İnsan kendini herşeyiyle Allah’a bırakmalı...
Tevekkül ancak bir konsantrasyon, inanç ve kararlılıkla oluşur. Durduk yere tevekkül olmaz.
Hz. Musa kıssasında anlatılan tevekkül, derin teslimiyet tüm müminler için örnektir. Hz. Musa’nın annesi Hz. Musa’yı ölüm tehlikesine rağmen Allah’a güvenerek suya bırakmıştır. Müminler Kuran’da anlatılan tevekkülü esas alıp, hayatlarının her anında Allah’a gönülden bağlanmalı, kadere teslimiyetlerini en güzel şekilde göstermelidir.
Musa'nın annesine: "Onu emzir, şayet onun için korkacak olursan, onu suya bırak, korkma ve üzülme; çünkü onu Biz sana tekrar geri vereceğiz ve onu gönderilen (elçilerden) kılacağız" diye vahyettik (bildirdik). (Kasas Suresi, 7)
Bir müminin Allah’a olan teslimiyetinien güzel şekilde göstermenin yoludur tevekkül. Peygamberler ve sahabeler vicdanlarıyla, Allah korkularıyla, sarsılmaz tevekkülleriyle yaşadıkları kavimlere çok güzel örnek olmuştur. Hz. Musa kavga sırasında adam öldürdüğünde, Hz. Yunus öfkeyle kızıp kavmini terk ettiğinde, Hz. Yusuf zindana atıldığında, kardeşleri tarafından küçükken kuyuya atıldığında, Hz. İbrahim inkarcılar tarafından ateşe atıldığında hiç isyan etmemişler, daima karşılaştıkları imtihanlarda hayır görmüşlerdir.
Bir mümin hayatının her anında herşeyiyle kendini Allah’a bırakmalıdır. Ölürken de son nefesini “Allah’ım canımı Müslüman olarak al, ben ömrümü sana adadım” diyerek vermelidir. Her mümin Kuran’daki tevekkül ayetlerini tefekkür ederek Allah’ın istediği derin teslimiyete kavuşmalıdır.

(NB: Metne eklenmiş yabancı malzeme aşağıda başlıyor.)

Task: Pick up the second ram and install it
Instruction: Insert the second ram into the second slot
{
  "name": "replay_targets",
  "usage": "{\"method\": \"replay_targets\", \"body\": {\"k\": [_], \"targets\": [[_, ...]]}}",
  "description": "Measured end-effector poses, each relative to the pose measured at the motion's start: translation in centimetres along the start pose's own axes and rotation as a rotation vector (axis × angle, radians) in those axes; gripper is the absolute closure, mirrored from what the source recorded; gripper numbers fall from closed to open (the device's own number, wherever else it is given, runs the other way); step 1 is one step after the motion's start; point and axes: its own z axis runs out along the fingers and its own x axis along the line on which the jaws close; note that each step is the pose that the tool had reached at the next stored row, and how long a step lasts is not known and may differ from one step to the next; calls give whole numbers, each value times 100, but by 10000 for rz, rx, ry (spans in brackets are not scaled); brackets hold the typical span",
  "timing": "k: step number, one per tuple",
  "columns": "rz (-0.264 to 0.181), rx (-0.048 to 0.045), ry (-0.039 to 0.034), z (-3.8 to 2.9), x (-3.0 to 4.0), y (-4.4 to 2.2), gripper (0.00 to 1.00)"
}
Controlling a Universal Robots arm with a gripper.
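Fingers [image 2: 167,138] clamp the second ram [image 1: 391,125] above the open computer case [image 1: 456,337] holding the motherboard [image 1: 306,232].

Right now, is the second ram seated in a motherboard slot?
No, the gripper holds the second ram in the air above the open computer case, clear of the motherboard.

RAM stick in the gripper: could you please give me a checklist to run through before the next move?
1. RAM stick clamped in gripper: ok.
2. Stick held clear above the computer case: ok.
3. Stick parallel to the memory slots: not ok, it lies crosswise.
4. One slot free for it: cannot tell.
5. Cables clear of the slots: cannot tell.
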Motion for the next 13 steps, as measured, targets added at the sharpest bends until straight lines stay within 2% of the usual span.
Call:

Eğer Allah size yardım ederse, artık sizi yenilgiye uğratacak yoktur ve eğer sizi 'yapayalnız ve yardımsız' bırakacak olursa, O?ndan sonra size yardım edecek kimdir? Öyleyse mü'minler, yalnızca Allah'a tevekkül etsinler. (Ali İmran Suresi, 160)
Mü'minler ancak o kimselerdir ki, Allah anıldığı zaman yürekleri ürperir. O'nun ayetleri okunduğunda imanlarını arttırır ve yalnızca Rablerine tevekkül ederler. (Enfal Suresi, 2)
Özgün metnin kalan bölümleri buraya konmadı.